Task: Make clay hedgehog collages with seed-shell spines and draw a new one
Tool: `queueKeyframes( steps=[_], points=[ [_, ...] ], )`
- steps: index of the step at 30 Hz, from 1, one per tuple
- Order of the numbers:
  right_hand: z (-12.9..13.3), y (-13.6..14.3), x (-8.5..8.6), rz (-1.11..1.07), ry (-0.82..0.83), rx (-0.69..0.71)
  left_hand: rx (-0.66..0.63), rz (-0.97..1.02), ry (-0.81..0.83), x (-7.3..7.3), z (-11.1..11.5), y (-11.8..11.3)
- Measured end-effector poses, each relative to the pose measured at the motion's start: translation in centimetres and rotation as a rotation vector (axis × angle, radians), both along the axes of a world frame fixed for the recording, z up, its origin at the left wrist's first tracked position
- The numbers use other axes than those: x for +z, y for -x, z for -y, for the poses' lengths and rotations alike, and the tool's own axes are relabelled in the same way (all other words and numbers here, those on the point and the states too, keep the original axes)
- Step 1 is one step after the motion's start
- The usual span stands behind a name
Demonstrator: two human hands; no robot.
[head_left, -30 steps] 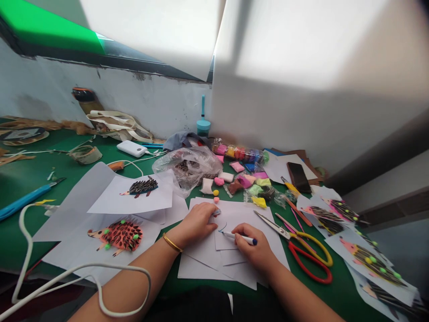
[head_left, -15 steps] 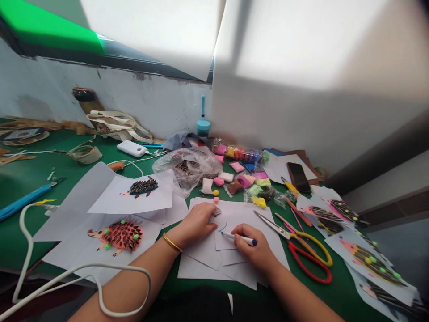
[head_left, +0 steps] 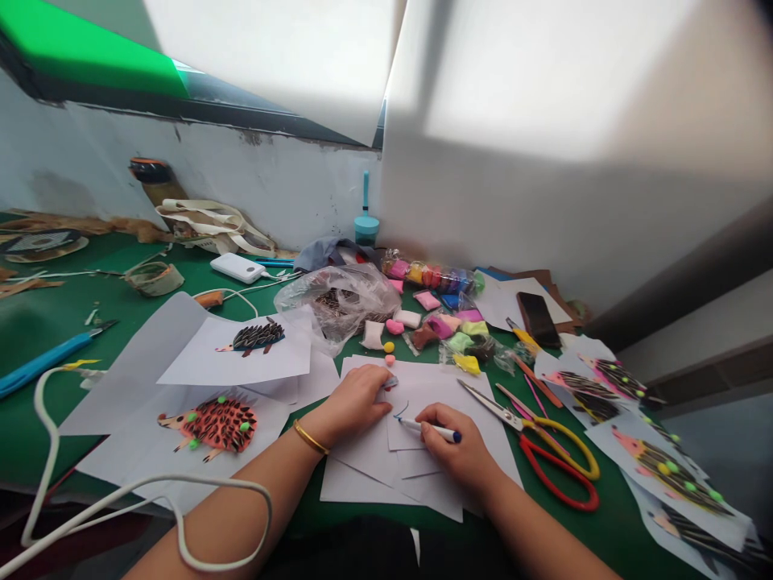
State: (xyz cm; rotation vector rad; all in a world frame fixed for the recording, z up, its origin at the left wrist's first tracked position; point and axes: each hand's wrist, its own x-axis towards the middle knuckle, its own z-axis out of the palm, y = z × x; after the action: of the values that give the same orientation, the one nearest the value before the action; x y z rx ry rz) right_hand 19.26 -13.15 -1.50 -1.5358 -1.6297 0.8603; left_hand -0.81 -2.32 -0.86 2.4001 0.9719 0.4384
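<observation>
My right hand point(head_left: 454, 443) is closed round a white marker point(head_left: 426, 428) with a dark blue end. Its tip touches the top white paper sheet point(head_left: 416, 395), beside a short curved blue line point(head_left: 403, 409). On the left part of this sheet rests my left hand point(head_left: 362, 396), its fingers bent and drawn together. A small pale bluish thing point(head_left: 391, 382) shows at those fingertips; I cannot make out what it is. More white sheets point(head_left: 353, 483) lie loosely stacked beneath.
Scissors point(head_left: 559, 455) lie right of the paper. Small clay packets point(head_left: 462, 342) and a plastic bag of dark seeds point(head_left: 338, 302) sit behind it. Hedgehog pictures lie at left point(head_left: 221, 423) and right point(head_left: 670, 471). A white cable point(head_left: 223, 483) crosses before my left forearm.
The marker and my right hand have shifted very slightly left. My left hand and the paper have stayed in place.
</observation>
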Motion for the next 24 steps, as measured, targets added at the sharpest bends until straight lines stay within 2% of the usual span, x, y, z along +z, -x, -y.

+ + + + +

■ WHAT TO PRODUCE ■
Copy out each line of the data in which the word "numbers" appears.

■ RESULT OF THIS TASK ■
- Order of the numbers:
- The numbers use other axes than those: x for +z, y for -x, z for -y, for the poses' lengths and rotations alike, and the tool's own axes are relabelled in the same way (all other words and numbers here, those on the point and the states too, keep the original axes)

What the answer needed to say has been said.